**Exercise instructions:**
The whole listing needs to be returned exactly as it appears.

Top of Supplied material

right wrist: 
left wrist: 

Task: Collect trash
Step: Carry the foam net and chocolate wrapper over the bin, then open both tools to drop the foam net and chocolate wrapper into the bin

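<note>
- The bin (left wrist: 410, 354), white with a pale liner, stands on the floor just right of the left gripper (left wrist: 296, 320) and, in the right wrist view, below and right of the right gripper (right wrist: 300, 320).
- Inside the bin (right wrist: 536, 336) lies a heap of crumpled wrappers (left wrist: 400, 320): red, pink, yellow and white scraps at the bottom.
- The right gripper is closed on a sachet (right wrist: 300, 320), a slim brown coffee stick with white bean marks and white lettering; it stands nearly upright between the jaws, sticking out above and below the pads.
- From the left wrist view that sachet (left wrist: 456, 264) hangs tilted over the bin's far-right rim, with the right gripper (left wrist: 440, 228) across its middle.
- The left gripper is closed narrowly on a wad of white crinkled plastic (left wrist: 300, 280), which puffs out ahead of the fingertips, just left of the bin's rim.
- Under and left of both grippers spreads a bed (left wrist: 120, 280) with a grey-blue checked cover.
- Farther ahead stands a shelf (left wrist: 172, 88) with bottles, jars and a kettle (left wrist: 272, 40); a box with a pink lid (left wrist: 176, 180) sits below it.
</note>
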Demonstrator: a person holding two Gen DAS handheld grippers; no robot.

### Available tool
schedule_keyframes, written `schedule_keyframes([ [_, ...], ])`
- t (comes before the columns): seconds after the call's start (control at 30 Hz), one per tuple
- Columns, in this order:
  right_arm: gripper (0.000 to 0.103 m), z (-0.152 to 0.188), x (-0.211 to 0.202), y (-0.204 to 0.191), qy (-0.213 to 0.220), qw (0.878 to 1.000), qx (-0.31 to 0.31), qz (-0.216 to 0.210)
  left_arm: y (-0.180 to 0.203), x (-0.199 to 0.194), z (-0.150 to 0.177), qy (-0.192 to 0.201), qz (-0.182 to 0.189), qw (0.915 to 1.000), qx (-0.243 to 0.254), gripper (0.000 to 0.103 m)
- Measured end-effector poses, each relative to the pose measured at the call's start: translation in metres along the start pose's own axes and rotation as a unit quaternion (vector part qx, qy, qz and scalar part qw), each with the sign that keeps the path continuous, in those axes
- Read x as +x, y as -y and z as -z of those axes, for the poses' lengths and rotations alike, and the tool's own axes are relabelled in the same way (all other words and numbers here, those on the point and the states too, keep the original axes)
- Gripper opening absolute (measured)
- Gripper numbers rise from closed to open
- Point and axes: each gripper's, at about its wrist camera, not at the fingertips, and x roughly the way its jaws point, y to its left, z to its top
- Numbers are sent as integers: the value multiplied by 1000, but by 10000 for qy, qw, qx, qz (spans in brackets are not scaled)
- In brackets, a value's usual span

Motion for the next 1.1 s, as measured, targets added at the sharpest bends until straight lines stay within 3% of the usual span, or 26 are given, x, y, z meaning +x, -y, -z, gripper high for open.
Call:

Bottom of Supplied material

**Expected answer:**
right wrist: 
left wrist: 

Task: Collect trash
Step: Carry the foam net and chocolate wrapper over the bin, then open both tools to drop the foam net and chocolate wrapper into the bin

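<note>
- The bin (left wrist: 410, 354), white with a pale liner, stands on the floor just right of the left gripper (left wrist: 296, 320) and, in the right wrist view, below and right of the right gripper (right wrist: 300, 320).
- Inside the bin (right wrist: 536, 336) lies a heap of crumpled wrappers (left wrist: 400, 320): red, pink, yellow and white scraps at the bottom.
- The right gripper is closed on a sachet (right wrist: 300, 320), a slim brown coffee stick with white bean marks and white lettering; it stands nearly upright between the jaws, sticking out above and below the pads.
- From the left wrist view that sachet (left wrist: 456, 264) hangs tilted over the bin's far-right rim, with the right gripper (left wrist: 440, 228) across its middle.
- The left gripper is closed narrowly on a wad of white crinkled plastic (left wrist: 300, 280), which puffs out ahead of the fingertips, just left of the bin's rim.
- Under and left of both grippers spreads a bed (left wrist: 120, 280) with a grey-blue checked cover.
- Farther ahead stands a shelf (left wrist: 172, 88) with bottles, jars and a kettle (left wrist: 272, 40); a box with a pink lid (left wrist: 176, 180) sits below it.
</note>
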Demonstrator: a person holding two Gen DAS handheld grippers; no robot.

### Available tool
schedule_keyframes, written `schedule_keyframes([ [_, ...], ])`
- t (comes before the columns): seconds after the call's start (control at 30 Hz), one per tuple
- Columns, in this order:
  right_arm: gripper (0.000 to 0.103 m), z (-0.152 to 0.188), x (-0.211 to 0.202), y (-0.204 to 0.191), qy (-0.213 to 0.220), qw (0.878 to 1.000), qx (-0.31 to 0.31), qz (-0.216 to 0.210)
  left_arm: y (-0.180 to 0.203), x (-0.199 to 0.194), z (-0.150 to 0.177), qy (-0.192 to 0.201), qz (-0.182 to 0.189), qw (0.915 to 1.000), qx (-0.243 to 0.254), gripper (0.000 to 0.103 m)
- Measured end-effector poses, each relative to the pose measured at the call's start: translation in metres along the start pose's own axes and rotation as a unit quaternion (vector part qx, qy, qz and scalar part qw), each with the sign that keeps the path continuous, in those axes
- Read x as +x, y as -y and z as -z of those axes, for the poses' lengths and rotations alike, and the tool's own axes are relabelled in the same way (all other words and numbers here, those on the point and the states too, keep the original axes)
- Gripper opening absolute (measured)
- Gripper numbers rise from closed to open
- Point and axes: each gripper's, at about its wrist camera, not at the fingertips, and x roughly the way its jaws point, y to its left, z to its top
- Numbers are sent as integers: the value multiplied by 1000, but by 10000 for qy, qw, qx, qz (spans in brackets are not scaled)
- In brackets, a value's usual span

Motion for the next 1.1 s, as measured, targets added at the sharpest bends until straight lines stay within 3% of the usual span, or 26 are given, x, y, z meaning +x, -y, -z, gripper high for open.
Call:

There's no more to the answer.